I am a Tailwind Trailblazer (ambassador) and have lots of experience training and racing with TW. I think it's great, obviously, and I think it would be reasonably safe even without having experience with it prior to race day. It is KEY that you get your proportions right and take in the correct amount per hour. Your small intestine can absorb about 200 calories per hour. Anything you take in over what YOUR small intestine can absorb will overflow into your large intestine, which obviously can cause problems regardless of whether you have IBS. No more than 3 scoops per 24 ounce bottle (that's the bigger size). A stick pack in a smaller bottle is a good place to start (2 scoops).

I wish you the best of luck. I have heard that the Chequamegon is a tough one, even if you don't have health problems. I bet it will be hot too! If you feel like you are behind on hydration so that you are needing to drink more, reduce the concentration of your TW mix. 200 calories regardless of how much water.


----------



## FishMan473 (Jan 2, 2003)

Is the 200 calories per hour specific to Tailwind?

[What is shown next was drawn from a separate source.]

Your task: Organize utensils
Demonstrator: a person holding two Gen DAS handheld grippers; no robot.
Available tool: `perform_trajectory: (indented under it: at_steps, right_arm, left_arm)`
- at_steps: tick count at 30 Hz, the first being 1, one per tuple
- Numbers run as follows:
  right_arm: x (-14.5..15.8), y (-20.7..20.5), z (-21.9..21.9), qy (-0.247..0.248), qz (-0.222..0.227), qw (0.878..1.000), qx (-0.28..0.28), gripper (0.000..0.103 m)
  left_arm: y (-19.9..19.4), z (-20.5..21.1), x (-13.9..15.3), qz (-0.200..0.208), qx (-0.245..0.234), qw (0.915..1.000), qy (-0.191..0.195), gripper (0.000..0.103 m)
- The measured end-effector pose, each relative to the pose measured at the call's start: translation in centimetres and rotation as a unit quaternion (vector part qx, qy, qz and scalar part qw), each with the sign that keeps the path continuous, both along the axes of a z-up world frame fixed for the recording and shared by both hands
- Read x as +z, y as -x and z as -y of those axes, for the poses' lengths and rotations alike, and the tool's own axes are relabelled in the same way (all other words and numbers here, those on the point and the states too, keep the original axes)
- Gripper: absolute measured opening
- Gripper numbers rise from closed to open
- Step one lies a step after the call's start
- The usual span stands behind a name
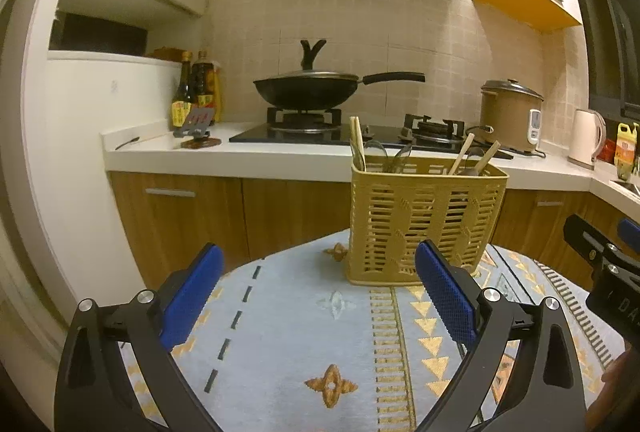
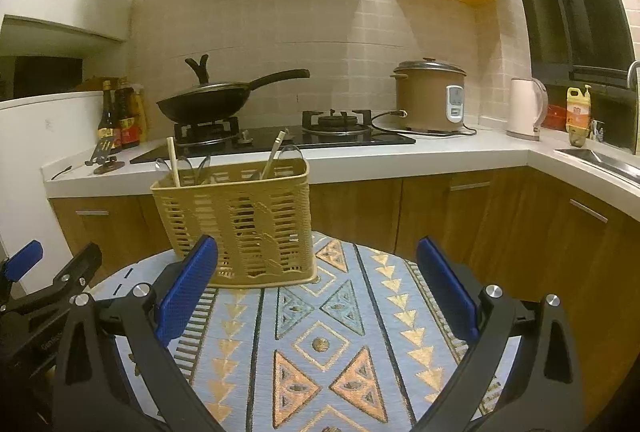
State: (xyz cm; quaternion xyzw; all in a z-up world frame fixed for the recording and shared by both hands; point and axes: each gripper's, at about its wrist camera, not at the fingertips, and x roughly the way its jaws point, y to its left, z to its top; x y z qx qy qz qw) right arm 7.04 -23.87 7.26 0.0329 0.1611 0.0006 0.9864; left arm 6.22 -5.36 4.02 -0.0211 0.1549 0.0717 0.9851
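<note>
Tan slotted plastic basket (image 1: 424, 220) of utensils on a round bench (image 1: 300, 344) under a woven blue cloth with gold geometric patterns.
Wooden chopsticks (image 1: 357, 144) and clear plastic spoons (image 2: 291, 155) stand upright inside. The left hand-held gripper (image 1: 320, 296) and right hand-held gripper (image 2: 318, 292) both hover released, textured blue pads spread wide, nothing between them.

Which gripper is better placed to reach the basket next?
Probably the left gripper: the basket stands almost straight ahead of its open, empty jaws. For the right gripper, also open and empty, it sits off to the left.
</note>
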Motion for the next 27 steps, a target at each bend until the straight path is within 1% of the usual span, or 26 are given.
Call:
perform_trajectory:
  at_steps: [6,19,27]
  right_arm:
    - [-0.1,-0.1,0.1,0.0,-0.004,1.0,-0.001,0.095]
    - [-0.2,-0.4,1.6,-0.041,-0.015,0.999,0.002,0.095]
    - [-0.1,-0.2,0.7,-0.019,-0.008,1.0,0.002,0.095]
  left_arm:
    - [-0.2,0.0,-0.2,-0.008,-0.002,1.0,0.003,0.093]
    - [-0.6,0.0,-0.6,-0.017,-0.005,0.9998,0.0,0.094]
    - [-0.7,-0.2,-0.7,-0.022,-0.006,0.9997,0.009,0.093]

I have always heard 300-350 calories per hour should be the goal for intake, I usually shoot for 300 myself.

My current/previous plan is to have two camelback bladders, one on my back, another in a frame bag and then more 'traditional' trail food, Clif bars, Honey Stinger waffles and hammer gel along with a little bit of real food of some kind in the pockets of the camelback.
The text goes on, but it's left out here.